FIG. 2 is a diagram of an example of UV exposure using a first mask pattern of a photosensitive resin.

FIG. 3 is a diagram of an example in which a photosensitive resin is further laminated and exposed using a second mask pattern.

FIG. 4 is a diagram of an example in which a channel substrate is formed by developing a photosensitive resin.

FIG. 5 is a diagram of an embodiment in which a head is formed by bonding a diaphragm to a flow path substrate.

FIG. 6 is a diagram of an example in which a channel substrate having three or more types of channel depths is formed by repeating the lamination and exposure operations of photosensitive resin three or more times and developing the same.

7 is a sectional view taken along line A-A' in FIG. 4. FIG.

8 is a sectional view taken along line B-B' in FIG. 6. FIG.

FIG. 9 is a diagram of an example using a mask pattern that exposes only the portion where the photosensitive resin needs to be cured.

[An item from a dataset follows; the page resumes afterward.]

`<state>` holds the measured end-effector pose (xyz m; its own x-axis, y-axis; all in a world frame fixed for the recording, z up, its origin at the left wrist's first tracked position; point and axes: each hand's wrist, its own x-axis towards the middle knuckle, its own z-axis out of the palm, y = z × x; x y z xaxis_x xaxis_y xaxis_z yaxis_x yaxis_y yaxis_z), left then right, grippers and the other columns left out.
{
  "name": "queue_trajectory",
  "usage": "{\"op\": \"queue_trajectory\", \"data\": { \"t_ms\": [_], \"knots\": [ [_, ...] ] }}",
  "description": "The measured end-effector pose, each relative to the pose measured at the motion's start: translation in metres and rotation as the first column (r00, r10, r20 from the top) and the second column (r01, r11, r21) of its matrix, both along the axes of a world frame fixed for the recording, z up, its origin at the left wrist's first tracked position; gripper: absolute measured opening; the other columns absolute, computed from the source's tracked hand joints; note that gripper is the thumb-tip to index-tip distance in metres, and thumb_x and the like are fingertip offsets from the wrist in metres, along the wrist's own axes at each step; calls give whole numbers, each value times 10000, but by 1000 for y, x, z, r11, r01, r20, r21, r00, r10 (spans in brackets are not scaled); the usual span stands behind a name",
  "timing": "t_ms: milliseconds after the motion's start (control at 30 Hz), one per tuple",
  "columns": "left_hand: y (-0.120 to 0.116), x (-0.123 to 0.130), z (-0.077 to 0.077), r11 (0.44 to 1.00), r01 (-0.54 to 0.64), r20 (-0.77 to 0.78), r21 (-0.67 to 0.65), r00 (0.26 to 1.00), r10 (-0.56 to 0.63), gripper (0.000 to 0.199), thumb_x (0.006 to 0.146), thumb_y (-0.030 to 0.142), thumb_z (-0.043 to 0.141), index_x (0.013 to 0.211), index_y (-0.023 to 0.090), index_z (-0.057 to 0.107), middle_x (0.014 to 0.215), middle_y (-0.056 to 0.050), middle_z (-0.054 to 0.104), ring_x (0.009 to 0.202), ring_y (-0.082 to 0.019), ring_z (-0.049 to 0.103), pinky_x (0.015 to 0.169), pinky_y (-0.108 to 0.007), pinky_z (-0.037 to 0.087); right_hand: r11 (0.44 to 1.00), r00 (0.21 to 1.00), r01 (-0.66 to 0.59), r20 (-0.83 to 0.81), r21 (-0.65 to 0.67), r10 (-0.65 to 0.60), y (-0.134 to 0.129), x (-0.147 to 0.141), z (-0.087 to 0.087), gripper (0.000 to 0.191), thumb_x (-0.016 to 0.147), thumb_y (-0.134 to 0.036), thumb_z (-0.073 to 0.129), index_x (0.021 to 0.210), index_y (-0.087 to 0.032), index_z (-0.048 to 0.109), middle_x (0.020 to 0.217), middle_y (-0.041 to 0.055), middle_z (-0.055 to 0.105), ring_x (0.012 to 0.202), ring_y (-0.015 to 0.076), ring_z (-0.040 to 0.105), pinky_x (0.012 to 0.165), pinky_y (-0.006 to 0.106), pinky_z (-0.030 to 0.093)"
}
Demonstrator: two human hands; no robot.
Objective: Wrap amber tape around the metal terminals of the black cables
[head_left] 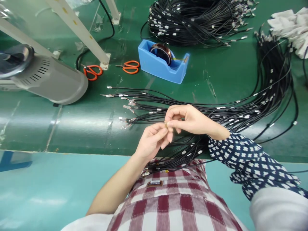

[Brief explanation of symbols]

1 Glass substrate 2a First layer photosensitive resin 2b Second layer photosensitive resin 2c Third layer photosensitive resin 3 First mask pattern 4 Second mask pattern 5a Nozzle 5b Pressure chamber 5c Supply port 5d Ink reservoir 6. Vibration plate 7 PZT element 8 Another first mask pattern 9 Light source

Claims (3)

[Claims] 1. A method for manufacturing an inkjet recording head constituted by bonding a diaphragm on which an ink ejection generating element is installed and a flow path substrate, comprising: (a) laminating a first layer of photosensitive resin on a glass substrate; (b) laminating a second layer photosensitive resin on the first layer photosensitive resin and exposing it to light using a second mask pattern; (c) exposing the photosensitive resin to light using a first mask pattern; A method for manufacturing an inkjet recording head, comprising developing and forming a channel substrate. 2. Repeating the step (b), and repeating the step (c).
2. The method of manufacturing an inkjet recording head according to claim 1, wherein a channel substrate comprising three or more photosensitive resin layers is formed by performing step ). 3. By exposing a portion of the photosensitive resin that forms a flow path in a layer above the bottom layer, then exposing a portion of the bottom layer that forms a flow path, and performing the step (c). 3. The method of manufacturing an ink jet recording head according to claim 1, further comprising forming a flow path substrate.